Data showing inflation fell to a four-year low of 0.7 percent, way under the ECB’s target of just below 2 percent, reversed an early dip in bond prices caused by the Federal Reserve being less alarmed than anticipated about the U.S. economy in its post-meeting statement.
Investors had expected inflation to steady at 1.1 percent and some analysts said the surprise drop raised the likelihood that the ECB would at least flag a rate cut or further liquidity injections at its meeting next Thursday.
“It was pretty far from consensus and this is something that could help the doves inside the ECB board ... Even the Germans could be worried about the decline in inflation,” said Sergio Capaldi, fixed income strategist at Intesa SanPaolo in Milan.
He did not expect the ECB to make a move as early as Thursday, however, as the bank has not sent any clear signals of imminent easing since its last meeting.

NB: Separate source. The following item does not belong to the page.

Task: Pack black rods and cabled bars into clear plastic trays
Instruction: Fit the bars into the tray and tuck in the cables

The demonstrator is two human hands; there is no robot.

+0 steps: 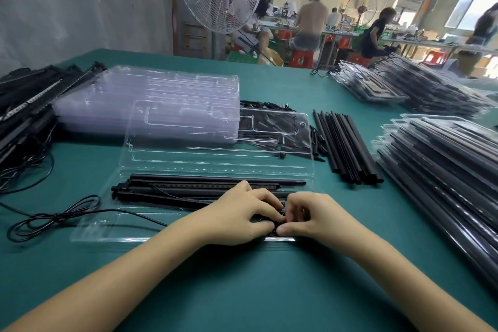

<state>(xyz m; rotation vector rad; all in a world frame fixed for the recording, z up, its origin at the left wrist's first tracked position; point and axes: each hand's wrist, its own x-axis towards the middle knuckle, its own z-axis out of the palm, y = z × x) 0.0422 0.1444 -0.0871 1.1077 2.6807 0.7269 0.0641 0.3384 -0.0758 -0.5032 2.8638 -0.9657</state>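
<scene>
Factory floor, workers (310,24) at assembly benches (420,42)

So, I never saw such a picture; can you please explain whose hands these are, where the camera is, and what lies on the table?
No machine here: a person works with bare hands, and the one camera sits on their head, looking down. On the green table lies an open clear tray holding black rods. Loose rods lie to its right, empty trays behind, packed trays far right. The left hand and right hand together pinch a small black part in the tray; fingers hide what it is.
</scene>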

Governing Council member Ewald Nowotny earlier said the ECB will provide more liquidity to banks by the time the cheap three-year crisis loans offered in late 2011 and early 2012 expire, but he declined to specify how and when.
Bund futures rose to their highest since Aug. 12 at 142.28 after the inflation data, having earlier traded as low as 141.52. Cash 10-year Bund yields, the region’s benchmark, fell 4 basis points to 1.65 percent, their lowest since Aug. 8.
Other data on Thursday including below-forecast German retail sales and French consumer spending and record high euro zone unemployment also supported expectations of further ECB easing.
Those prospects lifted lower-rated debt as well, with Spanish 10-year yields falling to their lowest since May 3 at 3.99 percent and equivalent Italian yields dropping 6 bps to 4.12 percent.
The euro zone data outweighed the impact of the statement the Fed gave on Wednesday at the end of its two-day meeting.
The U.S. central bank kept its $85 billion-a-month asset purchase plan intact, acknowledging the negative impact that a recent standoff over the U.S. budget would have on the economy and the fact that a recovery in the housing market had slowed.
But it removed a reference to tighter financial conditions from its statement, suggesting greater comfort with the current level of market rates.
“(The Fed statement) was still dovish, but maybe not as dovish as the market was positioned for,” said Patrick Jack, rate strategist at BNP Paribas in Paris.
Sanjay Joshi, head of fixed income at London and Capital, said he still expected the Fed to hold off from trimming stimulus until April. “But views in the market are very dispersed - some are going for December,” he said.
He added the mix of views could make longer-dated bonds more data sensitive and volatile, so he cut the overall duration of his bond portfolio.